Was there one corvid characteristic you wanted to highlight more than others? I wanted to highlight their faults and their talents. Corvids are notoriously resourceful and fearless, but they are not very physically strong. I really wanted to show how they use their skillset to get around their weaknesses – not much slows a corvid down.
Do you think you were successful? I think I did a good job… well I hope so.
If you were a covid, what would you build your nest out of? Anything I could find, but I would lean towards the side of ‘things that did not stink’. No garbage. I would use mint gum as an adhesive, and find the prettiest accessories and add some bling around the edges.
What’s your favourite ‘shiny’ thing? I am a fan of sequins and glitter, but I don’t like them in high concentration, more like a tasteful sprinkle.
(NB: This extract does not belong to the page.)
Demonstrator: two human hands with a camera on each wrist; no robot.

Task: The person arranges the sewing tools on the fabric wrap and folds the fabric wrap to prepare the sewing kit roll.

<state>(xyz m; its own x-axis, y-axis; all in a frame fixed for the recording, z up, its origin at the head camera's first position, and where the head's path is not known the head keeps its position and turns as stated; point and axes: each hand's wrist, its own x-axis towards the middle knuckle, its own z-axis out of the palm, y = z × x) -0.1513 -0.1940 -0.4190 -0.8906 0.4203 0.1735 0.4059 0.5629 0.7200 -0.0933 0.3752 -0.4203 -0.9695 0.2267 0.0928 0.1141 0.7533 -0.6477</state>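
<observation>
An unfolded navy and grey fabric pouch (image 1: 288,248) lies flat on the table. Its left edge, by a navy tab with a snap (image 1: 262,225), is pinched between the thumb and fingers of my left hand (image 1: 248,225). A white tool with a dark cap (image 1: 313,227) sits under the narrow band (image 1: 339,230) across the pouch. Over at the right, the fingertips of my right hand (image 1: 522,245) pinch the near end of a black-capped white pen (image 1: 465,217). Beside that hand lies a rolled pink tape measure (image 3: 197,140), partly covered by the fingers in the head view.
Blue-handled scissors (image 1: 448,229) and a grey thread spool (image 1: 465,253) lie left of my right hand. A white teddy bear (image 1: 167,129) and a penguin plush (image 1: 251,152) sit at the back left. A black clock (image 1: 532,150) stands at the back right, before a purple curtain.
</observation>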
I am most assuredly not a corvid.
As you may know, one of Edmonton’s local Twitter personalities is Magnus E. Magpie who haunts Twitter as @YEGMagpie. I invited him to read an advance copy of Corvidae and Scarecrow and offer a short cawmentary on each story from a magpie’s point of view, which he did. When he was finished I asked if there was anything he’d like to ask the contributors. The italicized portions are mine because Magnus didn’t ask straight-forward questions on account of he’s a magpie 🙂
Mr. Yegpie: It would be cool to know where all these stories came from, I mean geographically – like I think I could tell who was from Edmonton and who was from Vancouver! (Where do you live, and did that affect your story/poem at all?) Well first off, the story came from my vivid imagination. Which, is currently located in southern Alberta. More specifically Lethbridge.
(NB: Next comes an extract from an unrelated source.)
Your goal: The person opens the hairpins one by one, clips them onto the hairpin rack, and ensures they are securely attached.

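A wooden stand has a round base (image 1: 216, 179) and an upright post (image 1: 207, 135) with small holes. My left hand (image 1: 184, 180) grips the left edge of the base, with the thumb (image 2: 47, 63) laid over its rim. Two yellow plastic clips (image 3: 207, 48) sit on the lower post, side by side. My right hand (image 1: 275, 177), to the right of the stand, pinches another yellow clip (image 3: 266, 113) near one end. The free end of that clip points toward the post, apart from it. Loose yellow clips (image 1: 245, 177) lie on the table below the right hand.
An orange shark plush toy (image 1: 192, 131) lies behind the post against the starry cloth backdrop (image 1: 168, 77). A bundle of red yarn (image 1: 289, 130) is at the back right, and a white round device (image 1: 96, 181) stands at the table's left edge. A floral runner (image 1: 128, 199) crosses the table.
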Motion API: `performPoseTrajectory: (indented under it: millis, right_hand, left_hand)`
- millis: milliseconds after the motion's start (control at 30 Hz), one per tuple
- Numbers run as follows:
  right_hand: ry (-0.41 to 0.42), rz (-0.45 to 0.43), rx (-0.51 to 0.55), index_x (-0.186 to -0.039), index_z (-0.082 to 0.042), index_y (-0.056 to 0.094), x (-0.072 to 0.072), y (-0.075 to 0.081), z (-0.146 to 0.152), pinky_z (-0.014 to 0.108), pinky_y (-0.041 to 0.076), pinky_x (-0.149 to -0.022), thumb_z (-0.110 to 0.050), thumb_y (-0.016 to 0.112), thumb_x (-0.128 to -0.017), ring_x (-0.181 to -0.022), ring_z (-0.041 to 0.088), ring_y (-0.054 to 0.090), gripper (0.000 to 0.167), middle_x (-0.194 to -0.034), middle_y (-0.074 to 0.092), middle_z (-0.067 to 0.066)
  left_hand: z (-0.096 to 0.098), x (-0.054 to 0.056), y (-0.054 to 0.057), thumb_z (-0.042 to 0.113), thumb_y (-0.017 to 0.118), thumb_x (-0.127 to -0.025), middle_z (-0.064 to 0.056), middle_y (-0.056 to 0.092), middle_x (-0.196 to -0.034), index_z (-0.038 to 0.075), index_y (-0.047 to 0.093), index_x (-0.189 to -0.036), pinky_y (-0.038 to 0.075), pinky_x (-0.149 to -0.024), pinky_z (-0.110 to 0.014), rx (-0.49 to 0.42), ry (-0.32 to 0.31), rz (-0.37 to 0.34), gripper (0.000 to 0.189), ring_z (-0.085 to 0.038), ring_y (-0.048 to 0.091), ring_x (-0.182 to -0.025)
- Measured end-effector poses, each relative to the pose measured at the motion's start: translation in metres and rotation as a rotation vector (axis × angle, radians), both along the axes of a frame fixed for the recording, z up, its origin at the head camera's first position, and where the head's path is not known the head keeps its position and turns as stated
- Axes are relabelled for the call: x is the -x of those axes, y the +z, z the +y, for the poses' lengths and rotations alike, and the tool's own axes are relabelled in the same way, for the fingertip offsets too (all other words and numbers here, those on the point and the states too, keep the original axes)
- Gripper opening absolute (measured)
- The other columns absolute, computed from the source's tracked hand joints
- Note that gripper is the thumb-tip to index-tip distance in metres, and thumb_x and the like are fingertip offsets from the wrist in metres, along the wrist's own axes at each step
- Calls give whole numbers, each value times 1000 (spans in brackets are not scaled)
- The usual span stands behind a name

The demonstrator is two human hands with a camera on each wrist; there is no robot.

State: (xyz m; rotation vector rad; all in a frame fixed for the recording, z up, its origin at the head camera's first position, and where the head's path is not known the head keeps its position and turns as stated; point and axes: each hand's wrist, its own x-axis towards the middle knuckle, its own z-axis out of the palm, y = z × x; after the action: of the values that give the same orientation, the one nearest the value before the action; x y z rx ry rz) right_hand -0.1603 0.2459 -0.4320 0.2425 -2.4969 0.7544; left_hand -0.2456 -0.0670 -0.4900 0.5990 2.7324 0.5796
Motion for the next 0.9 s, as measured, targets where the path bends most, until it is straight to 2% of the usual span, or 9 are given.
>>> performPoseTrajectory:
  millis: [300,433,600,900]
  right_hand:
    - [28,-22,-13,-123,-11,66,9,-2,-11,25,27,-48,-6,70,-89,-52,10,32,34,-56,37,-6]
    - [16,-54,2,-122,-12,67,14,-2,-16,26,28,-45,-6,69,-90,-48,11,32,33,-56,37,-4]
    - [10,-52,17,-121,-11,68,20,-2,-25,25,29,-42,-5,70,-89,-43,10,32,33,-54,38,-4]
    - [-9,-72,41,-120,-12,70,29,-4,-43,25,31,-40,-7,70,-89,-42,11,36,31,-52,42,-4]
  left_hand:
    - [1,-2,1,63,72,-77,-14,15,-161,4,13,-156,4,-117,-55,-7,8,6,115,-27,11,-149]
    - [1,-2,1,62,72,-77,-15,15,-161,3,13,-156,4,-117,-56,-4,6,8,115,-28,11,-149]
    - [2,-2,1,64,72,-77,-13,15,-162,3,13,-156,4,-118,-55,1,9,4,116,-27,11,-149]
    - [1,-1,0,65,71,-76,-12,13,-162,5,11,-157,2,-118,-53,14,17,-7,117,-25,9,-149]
Mr. Yegpie: I also would sure love to know where they got their ideas from! I caught several familiar references from existing books and mythology and fairy tales; I like seeing people riff off stuff. (What inspired your story/poem?) How my story was inspired: I really wanted to highlight what a magpie would be if he was a person. His flaws (oh, so many flaws) and strengths. That preliminary idea grew into my grubby, fast-talking, bear-poking, adaptable, shiny-collecting detective. I also wanted to use the traditional magpie poem in a murder/mystery/fantasy setting. Mash those ideas together, blend for 3-5 minutes, then bake for an hour on 350 degrees and you have ‘A Mischief of Seven’.
Mr. Yegpie: I think I would like to know what people’s favourite corvid is though; and if it isn’t a magpie, WHYEVER NOT?!? (If they come back with some guff about crows using tools, PLEASE LET ME KNOW AND I WILL SEND THEM A COPY OF MY ROGERS BILL. Pffft, crows.) (What is your favourite corvid?) My favorite corvid is a magpie. Although, I have this strange image of the corvids of the world uniting and taking over the Earth…. Just saying.
Leslie Van Zwol is an avid genre writer who enjoys adding a dash of grit to mystical worlds. She spends her days working for justice to support her nighttime writing habit, and is always on the lookout for her next adventure or inspiration. She also attributes the accuracy of this story to the noisy magpies that were constantly squawking outside of her window during the writing process. (Although the crows continually voiced their objection to the subject matter.)